#### [Problem statement]
Please return the full listing word for word, leaving out any pictures.

#### [Supplied information]
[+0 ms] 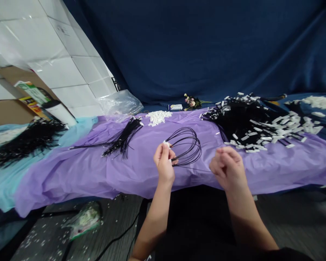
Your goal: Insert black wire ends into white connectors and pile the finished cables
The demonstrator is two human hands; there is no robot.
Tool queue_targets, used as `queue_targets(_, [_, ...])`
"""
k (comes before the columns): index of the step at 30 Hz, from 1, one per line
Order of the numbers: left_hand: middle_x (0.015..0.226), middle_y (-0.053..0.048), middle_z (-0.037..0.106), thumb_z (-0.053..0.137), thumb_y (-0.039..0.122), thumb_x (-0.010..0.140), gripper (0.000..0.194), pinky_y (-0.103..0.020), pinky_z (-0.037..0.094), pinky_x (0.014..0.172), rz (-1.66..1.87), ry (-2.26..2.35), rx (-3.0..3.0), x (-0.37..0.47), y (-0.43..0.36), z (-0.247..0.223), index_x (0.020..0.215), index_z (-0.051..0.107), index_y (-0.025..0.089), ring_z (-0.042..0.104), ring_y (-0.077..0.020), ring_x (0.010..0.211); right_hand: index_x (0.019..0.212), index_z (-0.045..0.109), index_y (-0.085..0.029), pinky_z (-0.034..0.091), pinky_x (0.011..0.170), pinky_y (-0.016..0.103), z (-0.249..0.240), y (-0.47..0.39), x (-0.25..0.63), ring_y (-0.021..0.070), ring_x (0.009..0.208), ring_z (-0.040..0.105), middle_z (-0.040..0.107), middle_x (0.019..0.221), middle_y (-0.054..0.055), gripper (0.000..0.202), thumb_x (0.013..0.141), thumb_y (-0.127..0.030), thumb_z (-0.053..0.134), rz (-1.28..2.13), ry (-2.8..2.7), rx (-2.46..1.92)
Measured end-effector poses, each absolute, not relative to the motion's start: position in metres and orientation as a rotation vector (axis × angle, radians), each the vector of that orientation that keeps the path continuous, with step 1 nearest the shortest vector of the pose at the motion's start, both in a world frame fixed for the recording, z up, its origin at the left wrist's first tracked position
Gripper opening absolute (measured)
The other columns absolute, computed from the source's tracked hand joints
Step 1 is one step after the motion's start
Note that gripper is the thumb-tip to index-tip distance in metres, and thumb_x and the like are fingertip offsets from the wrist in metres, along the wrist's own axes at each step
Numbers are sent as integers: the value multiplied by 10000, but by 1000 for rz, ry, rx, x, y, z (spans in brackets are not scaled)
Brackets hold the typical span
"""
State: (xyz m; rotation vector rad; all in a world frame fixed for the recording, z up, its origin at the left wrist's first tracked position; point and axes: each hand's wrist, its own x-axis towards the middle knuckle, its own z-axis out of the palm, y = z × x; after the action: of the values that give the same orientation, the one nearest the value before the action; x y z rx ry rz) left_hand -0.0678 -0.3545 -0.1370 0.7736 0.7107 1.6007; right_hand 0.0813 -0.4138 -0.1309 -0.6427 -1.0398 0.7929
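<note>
My left hand [165, 159] is closed around a bundle of thin black wires [191, 146] that bow out to the right in loops. White end pieces show at its fingertips. To the right, my right hand [228, 165] is closed with its fingers curled together. One thin wire runs low from the bundle to these fingers; its end is hidden in them. A big heap of black wires with white ends [241, 121] lies beyond my right hand. Left of my hands is a smaller bunch of black wires [123, 136], near a pile of small white pieces [159, 117].
A purple cloth [146, 177] covers the table. Artificial flowers [191, 101], a small packet [175, 107] and a clear plastic bag [122, 103] lie at the back. Another black wire pile [29, 139] is on the turquoise cloth [78, 127]. White boxes [35, 40] stand at left.
</note>
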Motion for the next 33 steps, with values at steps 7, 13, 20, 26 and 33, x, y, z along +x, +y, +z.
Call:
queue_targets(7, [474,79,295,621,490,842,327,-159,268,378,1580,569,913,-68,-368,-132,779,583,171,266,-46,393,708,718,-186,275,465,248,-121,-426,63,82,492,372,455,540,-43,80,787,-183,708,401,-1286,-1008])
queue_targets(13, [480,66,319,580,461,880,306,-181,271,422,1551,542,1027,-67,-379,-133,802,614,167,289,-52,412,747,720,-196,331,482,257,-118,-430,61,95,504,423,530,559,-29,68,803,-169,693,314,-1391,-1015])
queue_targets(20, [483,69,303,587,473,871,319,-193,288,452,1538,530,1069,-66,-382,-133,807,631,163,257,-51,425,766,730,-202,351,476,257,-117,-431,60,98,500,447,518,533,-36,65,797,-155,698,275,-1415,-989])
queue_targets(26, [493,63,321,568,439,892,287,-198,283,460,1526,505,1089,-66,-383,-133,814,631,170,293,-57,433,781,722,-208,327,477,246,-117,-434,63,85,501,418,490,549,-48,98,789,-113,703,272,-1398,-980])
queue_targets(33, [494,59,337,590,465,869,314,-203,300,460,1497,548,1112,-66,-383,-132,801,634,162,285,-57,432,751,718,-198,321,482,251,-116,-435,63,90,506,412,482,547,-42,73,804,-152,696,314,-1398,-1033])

#### [Result]
[+0 ms] 
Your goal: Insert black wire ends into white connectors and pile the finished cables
The demonstrator is two human hands; there is no robot.
Tool queue_targets, used as `queue_targets(_, [_, ...])`
"""
k (comes before the columns): index of the step at 30 Hz, from 1, one per line
Order of the numbers: left_hand: middle_x (0.015..0.226), middle_y (-0.053..0.048), middle_z (-0.037..0.106), thumb_z (-0.053..0.137), thumb_y (-0.039..0.122), thumb_x (-0.010..0.140), gripper (0.000..0.194), pinky_y (-0.103..0.020), pinky_z (-0.037..0.094), pinky_x (0.014..0.172), rz (-1.66..1.87), ry (-2.26..2.35), rx (-3.0..3.0), x (-0.37..0.47), y (-0.43..0.36), z (-0.247..0.223), index_x (0.020..0.215), index_z (-0.051..0.107), index_y (-0.025..0.089), ring_z (-0.042..0.104), ring_y (-0.077..0.020), ring_x (0.010..0.211); right_hand: index_x (0.019..0.212), index_z (-0.045..0.109), index_y (-0.085..0.029), pinky_z (-0.034..0.091), pinky_x (0.011..0.170), pinky_y (-0.016..0.103), z (-0.249..0.240), y (-0.47..0.39), x (-0.25..0.63), ring_y (-0.021..0.070), ring_x (0.009..0.208), ring_z (-0.040..0.105), middle_z (-0.040..0.107), middle_x (0.019..0.221), middle_y (-0.054..0.055), gripper (0.000..0.202), thumb_x (0.013..0.141), thumb_y (-0.127..0.030), thumb_z (-0.053..0.134), rz (-1.28..2.13), ry (-2.8..2.7), rx (-2.46..1.92)
Measured end-effector poses, each absolute, not relative to the motion's start: position in metres and orientation as a rotation vector (axis × angle, radians), each the vector of that orientation that keeps the path continuous, with step 1 nearest the shortest vector of the pose at the motion's start, both in a world frame fixed for the recording, z up, its origin at the left wrist's first tracked position
Gripper opening absolute (measured)
The other columns absolute, computed from the source's tracked hand joints
Step 1 is one step after the motion's start
Note that gripper is the thumb-tip to index-tip distance in metres, and thumb_x and the like are fingertip offsets from the wrist in metres, along the wrist's own axes at each step
Numbers are sent as integers: the value multiplied by 10000, but by 1000 for rz, ry, rx, x, y, z (spans in brackets are not scaled)
Brackets hold the typical span
"""
State: (xyz m; rotation vector rad; all in a world frame fixed for the recording, z up, its origin at the left wrist's first tracked position; point and axes: each hand's wrist, its own x-axis towards the middle knuckle, its own z-axis out of the palm, y = z × x; after the action: of the values that give the same orientation, the one nearest the value before the action; x y z rx ry rz) left_hand -0.0678 -0.3545 -0.1370 0.7736 0.7107 1.6007; right_hand 0.0813 -0.4138 -0.1309 -0.6427 -1.0398 0.7929
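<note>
My left hand [165, 159] is closed around a bundle of thin black wires [191, 146] that bow out to the right in loops. White end pieces show at its fingertips. To the right, my right hand [228, 165] is closed with its fingers curled together. One thin wire runs low from the bundle to these fingers; its end is hidden in them. A big heap of black wires with white ends [241, 121] lies beyond my right hand. Left of my hands is a smaller bunch of black wires [123, 136], near a pile of small white pieces [159, 117].
A purple cloth [146, 177] covers the table. Artificial flowers [191, 101], a small packet [175, 107] and a clear plastic bag [122, 103] lie at the back. Another black wire pile [29, 139] is on the turquoise cloth [78, 127]. White boxes [35, 40] stand at left.
</note>
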Motion for the next 33 steps, with values at steps 7, 13, 20, 26 and 33, x, y, z along +x, +y, +z.
Call:
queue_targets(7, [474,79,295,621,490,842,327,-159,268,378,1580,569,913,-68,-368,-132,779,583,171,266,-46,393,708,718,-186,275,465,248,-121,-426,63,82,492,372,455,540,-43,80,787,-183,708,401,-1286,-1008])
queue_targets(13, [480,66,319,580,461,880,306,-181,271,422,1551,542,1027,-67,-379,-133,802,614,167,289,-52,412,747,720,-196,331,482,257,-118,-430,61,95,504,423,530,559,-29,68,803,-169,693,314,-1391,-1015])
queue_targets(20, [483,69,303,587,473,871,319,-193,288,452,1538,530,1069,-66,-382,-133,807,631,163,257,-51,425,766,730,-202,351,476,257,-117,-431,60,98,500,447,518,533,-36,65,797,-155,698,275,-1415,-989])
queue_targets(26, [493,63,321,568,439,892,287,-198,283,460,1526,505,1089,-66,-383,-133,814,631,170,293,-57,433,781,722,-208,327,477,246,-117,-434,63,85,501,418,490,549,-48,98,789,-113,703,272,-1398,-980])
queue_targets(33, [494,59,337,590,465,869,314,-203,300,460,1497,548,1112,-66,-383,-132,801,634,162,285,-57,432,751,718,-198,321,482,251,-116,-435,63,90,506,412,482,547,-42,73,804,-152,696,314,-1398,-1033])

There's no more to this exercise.